┏━━

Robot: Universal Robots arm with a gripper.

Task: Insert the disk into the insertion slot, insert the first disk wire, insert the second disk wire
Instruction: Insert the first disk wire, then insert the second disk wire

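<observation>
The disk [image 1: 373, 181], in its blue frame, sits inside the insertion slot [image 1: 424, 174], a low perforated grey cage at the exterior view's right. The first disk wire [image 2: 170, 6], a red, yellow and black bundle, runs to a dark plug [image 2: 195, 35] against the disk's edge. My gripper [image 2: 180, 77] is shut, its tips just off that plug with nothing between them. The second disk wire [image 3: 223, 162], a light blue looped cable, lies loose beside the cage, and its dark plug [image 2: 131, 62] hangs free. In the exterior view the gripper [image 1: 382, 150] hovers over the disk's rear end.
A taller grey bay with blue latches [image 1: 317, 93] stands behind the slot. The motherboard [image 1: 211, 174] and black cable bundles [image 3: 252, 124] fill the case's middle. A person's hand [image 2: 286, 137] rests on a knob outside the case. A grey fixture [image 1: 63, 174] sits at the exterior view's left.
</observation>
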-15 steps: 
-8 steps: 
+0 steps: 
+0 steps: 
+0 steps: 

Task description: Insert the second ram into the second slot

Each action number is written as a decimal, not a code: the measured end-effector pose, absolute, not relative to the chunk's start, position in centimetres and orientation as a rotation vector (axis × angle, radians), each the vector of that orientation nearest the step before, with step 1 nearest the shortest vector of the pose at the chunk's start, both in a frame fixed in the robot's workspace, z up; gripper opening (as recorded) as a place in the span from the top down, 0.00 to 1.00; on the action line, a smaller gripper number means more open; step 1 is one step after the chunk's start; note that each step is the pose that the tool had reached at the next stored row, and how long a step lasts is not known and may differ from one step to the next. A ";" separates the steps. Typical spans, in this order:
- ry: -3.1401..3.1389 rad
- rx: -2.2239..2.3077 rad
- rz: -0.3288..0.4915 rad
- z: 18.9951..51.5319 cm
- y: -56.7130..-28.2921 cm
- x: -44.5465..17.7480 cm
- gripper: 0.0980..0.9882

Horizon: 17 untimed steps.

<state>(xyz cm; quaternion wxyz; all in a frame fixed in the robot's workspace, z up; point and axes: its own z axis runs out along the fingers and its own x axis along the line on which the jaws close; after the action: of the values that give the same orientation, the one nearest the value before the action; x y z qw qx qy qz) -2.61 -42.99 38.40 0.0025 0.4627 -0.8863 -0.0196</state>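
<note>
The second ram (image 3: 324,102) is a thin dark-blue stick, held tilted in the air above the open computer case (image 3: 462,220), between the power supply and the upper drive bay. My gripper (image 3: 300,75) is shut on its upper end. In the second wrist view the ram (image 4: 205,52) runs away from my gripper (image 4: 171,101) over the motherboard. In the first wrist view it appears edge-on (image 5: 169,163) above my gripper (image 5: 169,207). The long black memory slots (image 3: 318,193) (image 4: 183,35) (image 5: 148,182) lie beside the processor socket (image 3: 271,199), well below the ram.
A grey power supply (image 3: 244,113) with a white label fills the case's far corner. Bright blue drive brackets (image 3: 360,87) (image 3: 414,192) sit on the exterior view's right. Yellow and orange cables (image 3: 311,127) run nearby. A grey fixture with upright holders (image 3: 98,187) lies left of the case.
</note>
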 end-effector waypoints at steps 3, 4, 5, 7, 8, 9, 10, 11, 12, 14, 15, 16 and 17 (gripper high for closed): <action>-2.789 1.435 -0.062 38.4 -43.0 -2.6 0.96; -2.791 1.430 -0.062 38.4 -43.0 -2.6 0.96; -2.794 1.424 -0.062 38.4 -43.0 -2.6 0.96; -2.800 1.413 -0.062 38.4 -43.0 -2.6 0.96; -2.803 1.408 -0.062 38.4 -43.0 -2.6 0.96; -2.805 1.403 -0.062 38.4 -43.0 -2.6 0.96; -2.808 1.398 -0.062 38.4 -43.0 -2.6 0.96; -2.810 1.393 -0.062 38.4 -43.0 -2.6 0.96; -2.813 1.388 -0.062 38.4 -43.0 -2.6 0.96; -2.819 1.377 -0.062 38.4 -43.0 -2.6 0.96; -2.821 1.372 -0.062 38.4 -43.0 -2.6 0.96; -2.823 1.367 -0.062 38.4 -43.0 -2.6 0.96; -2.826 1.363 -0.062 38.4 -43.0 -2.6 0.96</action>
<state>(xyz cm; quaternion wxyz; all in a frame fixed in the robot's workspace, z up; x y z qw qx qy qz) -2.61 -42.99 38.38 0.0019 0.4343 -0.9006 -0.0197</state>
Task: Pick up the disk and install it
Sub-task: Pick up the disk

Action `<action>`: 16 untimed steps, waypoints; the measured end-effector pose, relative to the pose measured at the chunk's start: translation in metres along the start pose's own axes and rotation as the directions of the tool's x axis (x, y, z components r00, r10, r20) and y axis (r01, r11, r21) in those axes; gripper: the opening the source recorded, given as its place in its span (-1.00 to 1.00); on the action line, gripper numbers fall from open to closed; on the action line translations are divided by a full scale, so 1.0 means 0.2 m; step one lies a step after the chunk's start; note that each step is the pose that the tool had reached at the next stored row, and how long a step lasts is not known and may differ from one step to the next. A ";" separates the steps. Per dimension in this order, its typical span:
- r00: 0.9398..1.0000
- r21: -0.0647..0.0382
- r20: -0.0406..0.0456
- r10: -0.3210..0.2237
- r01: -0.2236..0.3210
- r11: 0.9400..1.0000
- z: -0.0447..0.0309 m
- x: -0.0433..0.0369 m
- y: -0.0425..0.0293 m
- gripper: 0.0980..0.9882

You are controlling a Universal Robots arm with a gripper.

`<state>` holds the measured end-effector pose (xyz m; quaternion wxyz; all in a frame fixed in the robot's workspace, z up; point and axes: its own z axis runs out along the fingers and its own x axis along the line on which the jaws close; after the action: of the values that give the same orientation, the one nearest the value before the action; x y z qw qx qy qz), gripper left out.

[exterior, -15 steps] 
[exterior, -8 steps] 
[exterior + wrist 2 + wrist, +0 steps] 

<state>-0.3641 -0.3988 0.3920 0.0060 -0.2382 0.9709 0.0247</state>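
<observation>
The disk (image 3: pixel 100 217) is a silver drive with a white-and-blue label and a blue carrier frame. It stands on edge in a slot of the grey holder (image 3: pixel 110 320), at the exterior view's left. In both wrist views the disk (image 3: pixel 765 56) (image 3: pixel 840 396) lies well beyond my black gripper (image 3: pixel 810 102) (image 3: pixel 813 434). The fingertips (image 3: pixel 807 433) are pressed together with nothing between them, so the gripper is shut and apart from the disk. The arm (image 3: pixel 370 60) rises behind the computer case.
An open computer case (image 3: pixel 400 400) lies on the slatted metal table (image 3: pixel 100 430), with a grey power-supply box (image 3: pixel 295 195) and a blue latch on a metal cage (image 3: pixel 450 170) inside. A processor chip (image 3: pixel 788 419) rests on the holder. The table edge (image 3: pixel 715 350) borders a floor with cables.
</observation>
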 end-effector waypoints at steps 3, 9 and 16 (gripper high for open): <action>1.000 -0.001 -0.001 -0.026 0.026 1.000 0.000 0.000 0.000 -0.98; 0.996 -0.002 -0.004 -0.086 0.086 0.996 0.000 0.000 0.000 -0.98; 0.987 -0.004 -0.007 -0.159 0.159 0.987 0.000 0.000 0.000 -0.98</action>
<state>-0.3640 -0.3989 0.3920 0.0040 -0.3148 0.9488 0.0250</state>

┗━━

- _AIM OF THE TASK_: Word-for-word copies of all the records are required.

- _WRITTEN RESPONSE_:
Robot: Universal Robots arm with a gripper.

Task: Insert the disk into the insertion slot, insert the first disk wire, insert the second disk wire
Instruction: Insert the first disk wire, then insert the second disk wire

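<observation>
The disk [image 1: 373, 181], in its blue frame, sits inside the insertion slot [image 1: 424, 174], a low perforated grey cage at the exterior view's right. The first disk wire [image 2: 170, 6], a red, yellow and black bundle, runs to a dark plug [image 2: 195, 35] against the disk's edge. My gripper [image 2: 180, 77] is shut, its tips just off that plug with nothing between them. The second disk wire [image 3: 223, 162], a light blue looped cable, lies loose beside the cage, and its dark plug [image 2: 131, 62] hangs free. In the exterior view the gripper [image 1: 382, 150] hovers over the disk's rear end.
A taller grey bay with blue latches [image 1: 317, 93] stands behind the slot. The motherboard [image 1: 211, 174] and black cable bundles [image 3: 252, 124] fill the case's middle. A person's hand [image 2: 286, 137] rests on a knob outside the case. A grey fixture [image 1: 63, 174] sits at the exterior view's left.
</observation>
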-15 steps: 
-8 steps: 
+0 steps: 
+0 steps: 
+0 steps: 

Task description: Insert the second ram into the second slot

Each action number is written as a decimal, not a code: the measured end-effector pose, absolute, not relative to the chunk's start, position in centimetres and orientation as a rotation vector (axis × angle, radians), each the vector of that orientation nearest the step before, with step 1 nearest the shortest vector of the pose at the chunk's start, both in a frame fixed in the robot's workspace, z up; gripper opening (as recorded) as a place in the span from the top down, 0.00 to 1.00; on the action line, a smaller gripper number means more open; step 1 is one step after the chunk's start; note that each step is the pose that the tool had reached at the next stored row, and how long a step lasts is not known and may differ from one step to the next. A ";" separates the steps. Typical spans, in this order:
- ry: -3.1401..3.1389 rad
- rx: -2.2239..2.3077 rad
- rz: -0.3288..0.4915 rad
- z: 18.9951..51.5319 cm
- y: -56.7130..-28.2921 cm
- x: -44.5465..17.7480 cm
- gripper: 0.0980..0.9882

Horizon: 17 untimed steps.

<state>(xyz cm; quaternion wxyz; all in a frame fixed in the robot's workspace, z up; point and axes: its own z axis runs out along the fingers and its own x axis along the line on which the jaws close; after the action: of the values that give the same orientation, the one nearest the value before the action; x y z qw qx qy qz) -2.61 -42.99 38.40 0.0025 0.4627 -0.8863 -0.0196</state>
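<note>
The second ram (image 3: 324,102) is a thin dark-blue stick, held tilted in the air above the open computer case (image 3: 462,220), between the power supply and the upper drive bay. My gripper (image 3: 300,75) is shut on its upper end. In the second wrist view the ram (image 4: 205,52) runs away from my gripper (image 4: 171,101) over the motherboard. In the first wrist view it appears edge-on (image 5: 169,163) above my gripper (image 5: 169,207). The long black memory slots (image 3: 318,193) (image 4: 183,35) (image 5: 148,182) lie beside the processor socket (image 3: 271,199), well below the ram.
A grey power supply (image 3: 244,113) with a white label fills the case's far corner. Bright blue drive brackets (image 3: 360,87) (image 3: 414,192) sit on the exterior view's right. Yellow and orange cables (image 3: 311,127) run nearby. A grey fixture with upright holders (image 3: 98,187) lies left of the case.
</note>
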 end-effector waypoints at steps 3, 4, 5, 7, 8, 9, 10, 11, 12, 14, 15, 16 and 17 (gripper high for closed): <action>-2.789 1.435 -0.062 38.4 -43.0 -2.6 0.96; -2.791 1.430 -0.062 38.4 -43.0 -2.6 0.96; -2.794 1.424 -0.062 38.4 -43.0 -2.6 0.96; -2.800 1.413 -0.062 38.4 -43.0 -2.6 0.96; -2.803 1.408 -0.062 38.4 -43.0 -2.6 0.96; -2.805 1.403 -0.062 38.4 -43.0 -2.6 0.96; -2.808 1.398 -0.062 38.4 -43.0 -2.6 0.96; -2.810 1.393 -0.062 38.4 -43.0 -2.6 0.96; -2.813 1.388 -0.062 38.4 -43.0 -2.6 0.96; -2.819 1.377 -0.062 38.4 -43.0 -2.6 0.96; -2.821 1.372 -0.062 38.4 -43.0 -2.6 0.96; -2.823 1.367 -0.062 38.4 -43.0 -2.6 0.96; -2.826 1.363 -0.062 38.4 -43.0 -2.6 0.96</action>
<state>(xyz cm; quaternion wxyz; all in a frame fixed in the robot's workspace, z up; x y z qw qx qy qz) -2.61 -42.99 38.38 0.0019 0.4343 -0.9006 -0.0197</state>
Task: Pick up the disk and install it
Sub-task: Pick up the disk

Action `<action>`: 16 untimed steps, waypoints; the measured end-effector pose, relative to the pose measured at the chunk's start: translation in metres along the start pose's own axes and rotation as the directions of the tool's x axis (x, y, z components r00, r10, r20) and y axis (r01, r11, r21) in those axes; gripper: the opening the source recorded, given as its place in its span (-1.00 to 1.00); on the action line, gripper numbers fall from open to closed; on the action line translations are divided by a full scale, so 1.0 means 0.2 m; step one lies a step after the chunk's start; note that each step is the pose that the tool had reached at the next stored row, and how long a step lasts is not known and may differ from one step to the next. A ";" separates the steps. Per dimension in this order, its typical span:
- r00: 0.9398..1.0000
- r21: -0.0647..0.0382
- r20: -0.0406..0.0456
- r10: -0.3210..0.2237
- r01: -0.2236..0.3210
- r11: 0.9400..1.0000
- z: -0.0447..0.0309 m
- x: -0.0433..0.0369 m
- y: -0.0425..0.0293 m
- gripper: 0.0980..0.9882

You are controlling a Universal Robots arm with a gripper.

`<state>` holds the measured end-effector pose (xyz m; quaternion wxyz; all in a frame fixed in the robot's workspace, z up; point and axes: its own z axis runs out along the fingers and its own x axis along the line on which the jaws close; after the action: of the values that give the same orientation, the one nearest the value before the action; x y z qw qx qy qz), gripper left out.

[exterior, -15 steps] 
[exterior, -8 steps] 
[exterior + wrist 2 + wrist, +0 steps] 

<state>-0.3641 -0.3988 0.3920 0.0060 -0.2382 0.9709 0.0247</state>
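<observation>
The disk (image 3: pixel 100 217) is a silver drive with a white-and-blue label and a blue carrier frame. It stands on edge in a slot of the grey holder (image 3: pixel 110 320), at the exterior view's left. In both wrist views the disk (image 3: pixel 765 56) (image 3: pixel 840 396) lies well beyond my black gripper (image 3: pixel 810 102) (image 3: pixel 813 434). The fingertips (image 3: pixel 807 433) are pressed together with nothing between them, so the gripper is shut and apart from the disk. The arm (image 3: pixel 370 60) rises behind the computer case.
An open computer case (image 3: pixel 400 400) lies on the slatted metal table (image 3: pixel 100 430), with a grey power-supply box (image 3: pixel 295 195) and a blue latch on a metal cage (image 3: pixel 450 170) inside. A processor chip (image 3: pixel 788 419) rests on the holder. The table edge (image 3: pixel 715 350) borders a floor with cables.
</observation>
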 end-effector waypoints at steps 3, 9 and 16 (gripper high for open): <action>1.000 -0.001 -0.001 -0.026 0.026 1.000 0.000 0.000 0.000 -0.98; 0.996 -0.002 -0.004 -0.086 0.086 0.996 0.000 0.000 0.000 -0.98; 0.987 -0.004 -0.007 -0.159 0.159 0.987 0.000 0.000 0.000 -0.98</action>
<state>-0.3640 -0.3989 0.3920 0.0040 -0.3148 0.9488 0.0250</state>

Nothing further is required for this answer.